How is the CLR faster than me when calling Windows API
Asked Answered
A

2

14

I tested different ways of generating a timestamp when I found something surprising (to me).

Calling Windows's GetSystemTimeAsFileTime using P/Invoke is about 3x slower than calling DateTime.UtcNow that internally uses the CLR's wrapper for the same GetSystemTimeAsFileTime.

How can that be?

Here's DateTime.UtcNow's implementation:

public static DateTime UtcNow {
    get {
        long ticks = 0;
        ticks = GetSystemTimeAsFileTime();
        return new DateTime( ((UInt64)(ticks + FileTimeOffset)) | KindUtc);
    }
}

[MethodImplAttribute(MethodImplOptions.InternalCall)] // Implemented by the CLR
internal static extern long GetSystemTimeAsFileTime();

Core CLR's wrapper for GetSystemTimeAsFileTime:

FCIMPL0(INT64, SystemNative::__GetSystemTimeAsFileTime)
{
    FCALL_CONTRACT;

    INT64 timestamp;

    ::GetSystemTimeAsFileTime((FILETIME*)&timestamp);

#if BIGENDIAN
    timestamp = (INT64)(((UINT64)timestamp >> 32) | ((UINT64)timestamp << 32));
#endif

    return timestamp;
}
FCIMPLEND;

My test code utilizing BenchmarkDotNet:

public class Program
{
    static void Main() => BenchmarkRunner.Run<Program>();

    [Benchmark]
    public DateTime UtcNow() => DateTime.UtcNow;

    [Benchmark]
    public long GetSystemTimeAsFileTime()
    {
        long fileTime;
        GetSystemTimeAsFileTime(out fileTime);
        return fileTime;
    }

    [DllImport("kernel32.dll")]
    public static extern void GetSystemTimeAsFileTime(out long systemTimeAsFileTime);
}

And the results:

                  Method |     Median |    StdDev |
------------------------ |----------- |---------- |
 GetSystemTimeAsFileTime | 14.9161 ns | 1.0890 ns |
                  UtcNow |  4.9967 ns | 0.2788 ns |
Afflatus answered 18/6, 2016 at 15:22 Comment(8)
CLR can call it directly.

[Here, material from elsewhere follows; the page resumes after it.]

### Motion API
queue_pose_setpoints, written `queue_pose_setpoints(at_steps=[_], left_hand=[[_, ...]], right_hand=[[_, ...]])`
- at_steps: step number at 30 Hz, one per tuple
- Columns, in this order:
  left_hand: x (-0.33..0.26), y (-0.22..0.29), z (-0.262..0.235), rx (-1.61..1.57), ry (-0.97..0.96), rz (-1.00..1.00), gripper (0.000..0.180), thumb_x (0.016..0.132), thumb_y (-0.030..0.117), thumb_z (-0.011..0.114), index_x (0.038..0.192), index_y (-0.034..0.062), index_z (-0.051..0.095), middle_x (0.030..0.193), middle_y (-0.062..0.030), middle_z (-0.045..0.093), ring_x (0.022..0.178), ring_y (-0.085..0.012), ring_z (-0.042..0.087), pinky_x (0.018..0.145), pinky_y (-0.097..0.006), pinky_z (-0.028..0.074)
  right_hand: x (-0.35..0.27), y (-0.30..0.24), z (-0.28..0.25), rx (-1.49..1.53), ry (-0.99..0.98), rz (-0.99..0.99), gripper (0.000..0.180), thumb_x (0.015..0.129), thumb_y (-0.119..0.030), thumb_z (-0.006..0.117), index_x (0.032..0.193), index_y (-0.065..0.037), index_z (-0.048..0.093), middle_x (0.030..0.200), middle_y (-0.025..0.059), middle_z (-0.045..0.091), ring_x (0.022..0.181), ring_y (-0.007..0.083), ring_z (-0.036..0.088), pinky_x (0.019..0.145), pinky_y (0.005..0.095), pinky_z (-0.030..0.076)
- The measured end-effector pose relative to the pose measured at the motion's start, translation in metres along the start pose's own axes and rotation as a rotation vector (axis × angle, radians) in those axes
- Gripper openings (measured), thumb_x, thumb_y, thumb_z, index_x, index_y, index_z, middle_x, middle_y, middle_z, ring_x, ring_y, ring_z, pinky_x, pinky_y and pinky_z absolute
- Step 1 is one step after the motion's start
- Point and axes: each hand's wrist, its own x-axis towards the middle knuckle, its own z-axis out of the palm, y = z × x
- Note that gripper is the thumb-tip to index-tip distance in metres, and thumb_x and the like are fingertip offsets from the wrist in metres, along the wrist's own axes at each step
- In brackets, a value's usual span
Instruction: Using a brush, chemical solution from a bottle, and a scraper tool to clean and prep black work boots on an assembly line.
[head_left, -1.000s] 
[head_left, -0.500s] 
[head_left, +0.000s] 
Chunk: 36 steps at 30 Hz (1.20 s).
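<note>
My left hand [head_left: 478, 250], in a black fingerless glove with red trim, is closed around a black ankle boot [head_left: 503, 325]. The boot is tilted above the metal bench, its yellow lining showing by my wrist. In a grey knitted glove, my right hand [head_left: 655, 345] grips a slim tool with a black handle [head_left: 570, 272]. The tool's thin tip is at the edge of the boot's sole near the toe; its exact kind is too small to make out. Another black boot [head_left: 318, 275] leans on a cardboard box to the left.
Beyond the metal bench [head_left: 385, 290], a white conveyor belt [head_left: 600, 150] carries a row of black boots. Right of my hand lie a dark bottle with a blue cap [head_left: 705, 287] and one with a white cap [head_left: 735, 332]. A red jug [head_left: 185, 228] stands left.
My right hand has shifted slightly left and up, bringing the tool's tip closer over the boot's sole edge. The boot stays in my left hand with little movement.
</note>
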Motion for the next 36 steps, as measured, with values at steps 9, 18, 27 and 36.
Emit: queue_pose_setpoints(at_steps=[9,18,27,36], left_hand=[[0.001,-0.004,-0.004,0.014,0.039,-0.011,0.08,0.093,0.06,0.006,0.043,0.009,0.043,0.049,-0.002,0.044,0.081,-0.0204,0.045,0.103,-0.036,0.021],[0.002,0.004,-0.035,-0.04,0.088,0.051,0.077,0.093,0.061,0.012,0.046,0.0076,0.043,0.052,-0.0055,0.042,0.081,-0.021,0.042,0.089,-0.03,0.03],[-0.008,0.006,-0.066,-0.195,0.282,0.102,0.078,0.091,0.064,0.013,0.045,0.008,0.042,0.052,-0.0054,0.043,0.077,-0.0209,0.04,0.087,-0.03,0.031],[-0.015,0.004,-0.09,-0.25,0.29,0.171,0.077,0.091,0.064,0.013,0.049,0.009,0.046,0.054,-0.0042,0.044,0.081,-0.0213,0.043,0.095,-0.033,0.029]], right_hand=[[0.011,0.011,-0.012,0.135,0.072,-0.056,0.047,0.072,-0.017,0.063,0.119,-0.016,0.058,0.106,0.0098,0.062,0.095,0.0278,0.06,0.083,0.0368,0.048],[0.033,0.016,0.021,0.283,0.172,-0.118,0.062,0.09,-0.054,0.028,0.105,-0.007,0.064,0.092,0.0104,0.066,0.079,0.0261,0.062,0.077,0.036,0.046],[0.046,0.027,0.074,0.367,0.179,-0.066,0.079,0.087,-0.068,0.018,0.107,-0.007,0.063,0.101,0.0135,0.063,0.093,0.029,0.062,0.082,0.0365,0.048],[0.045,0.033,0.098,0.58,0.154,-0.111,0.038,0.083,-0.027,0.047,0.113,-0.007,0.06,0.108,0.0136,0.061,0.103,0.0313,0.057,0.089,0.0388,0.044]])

Pinvoke goes through marshalling layer.Caramel
@DavidHeffernan even when the parameters don't need marshalling?Afflatus
@i3arnon: Something has to analyze them to prove that.Ouellette
@BenVoigt where does that layer come in? Can I avoid it somehow?Afflatus
C++/CLI emits assemblies using the internalcall calling convention just like the CLR implementation, which avoids p/invoke overhead by assuming that the callee is aware of .NET memory layout and will take care of things.Ouellette
The one thing you might try is unsafe using a pointer, instead of an out parameter. With a pointer, your code is responsible for performing pinning, and you can outright skip it for a stack variable.Ouellette
@BenVoigt tried it. It had no effect: gist.github.com/i3arnon/fc61ba3ef9553e0e048eb8d14aaa5dc2Afflatus
Microsoft has documented as part of the CoreCLR project what it takes to write unmanaged code that can be directly called from a managed program. Details are very important, it is far too easy to create a "GC hole". The kind of problem that the pinvoke marshaller solves for you, at the cost of some overhead. You have to understand everything that this article says.Singles
A
8

When managed code invokes unmanaged code there's a stack walk making sure the calling code has the UnmanagedCode permission enabling doing that.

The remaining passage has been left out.